Eso puede resultar circunstancial. Al fin y al cabo lo que interesa es cómo le dio vida al personaje. En justicia ella no está exactamente en la tradición de las «verdianas pura sangre» a lo Renata Tebaldi, Leontyne Price o Aprile Millo, pero, afrontó el rol con tanta convicción y entrega que la ovación  del teatro al final fue más que merecida. Por una parte mantiene la seguridad e incisión en el agudo, el centro es poderoso y exhibe una importante profundidad en los graves. Si a ello se le agrega su versatilidad para colorear la emisión y que se ha ampliado su gama de matices, pues, sí, está en la condición necesaria para hacer, como lo hizo, una gran Aída. Ahora, desde lo dramático su actuación abordó algo que olvidan muchas de sus colegas cuando se meten en la piel de la esclava etíope en el Egipto faraónico, que sí, Aída es esclava en Egipto, pero también una princesa en su «Patria mia»: la suya fue una Aída altiva, hasta soberbia en ciertos momentos, y eso engrandeció lo que hizo al mediodía del sábado en Nueva York.

 

Con lo que no contábamos era con que la casa se confiara tanto en el prestigio de la soprano rusa y la rodeara de un elenco, francamente de segunda. Aunque algunos medios internacionales han elevado hasta el infinito la Amneris de la mezzosoprano georgiana Anita Rachvelishvili, dueña de una poderosa voz de indiscutible timbre dramático, es verdad que ligó algunos momentos de estatura, sobretodo vocal, pero descuidó otros, como la gran «escena del juicio», que fue un derroche de gran voz, pero superficial y sin profundidad, por ejemplo, en esa página magistral verdiana del soliloquio «Ahimè, morir mi sento», que en voz de las grandes verdianas, a lo Cossotto, Gorr, Bumbry, o la misma Zajik, es una de las cumbres de la ópera.

 

Del resto casi mejor ni hablar.
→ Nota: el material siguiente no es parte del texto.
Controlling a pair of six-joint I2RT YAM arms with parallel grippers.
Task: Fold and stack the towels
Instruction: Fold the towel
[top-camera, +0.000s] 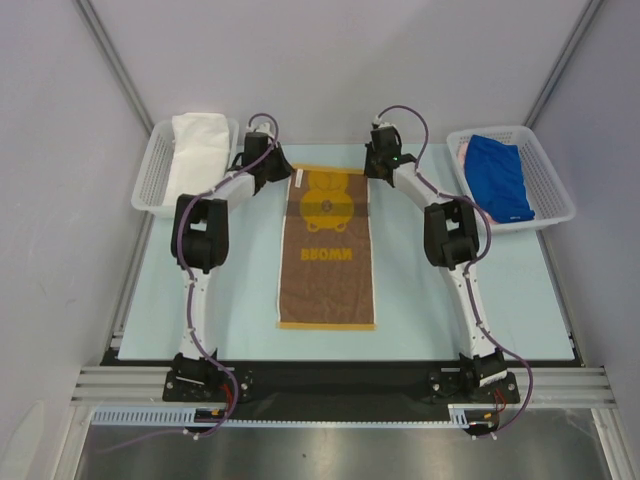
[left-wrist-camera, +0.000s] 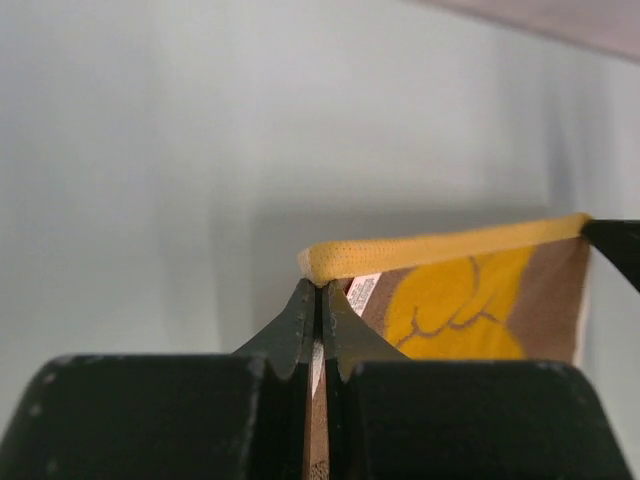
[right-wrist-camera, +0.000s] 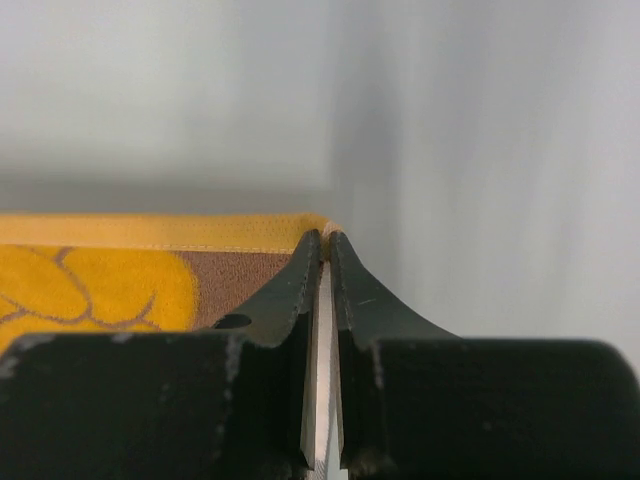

El Radames de tenor de Latvia, Alekxandrs Antonenko fue una cadena de desastres vocales, uno tras otro, desde su fallida «Celeste Aída» hasta el dueto final. Mediocre, muy mediocre el Amonasro del norteamericano Quinn Kesley, a quien no se le puede instalar en la gloriosa lista de grandes barítonos verdianos de Estados Unidos,  como Tibbet, Warren o Milnes.

 

La dirección musical del italiano Nicola Luisotti aceptable. Nada excepcional, o por lo menos no a la altura de los grandes.

 

Es decir, de no ser por la Netrebko, esa «Aída» se hubiera ido a pique.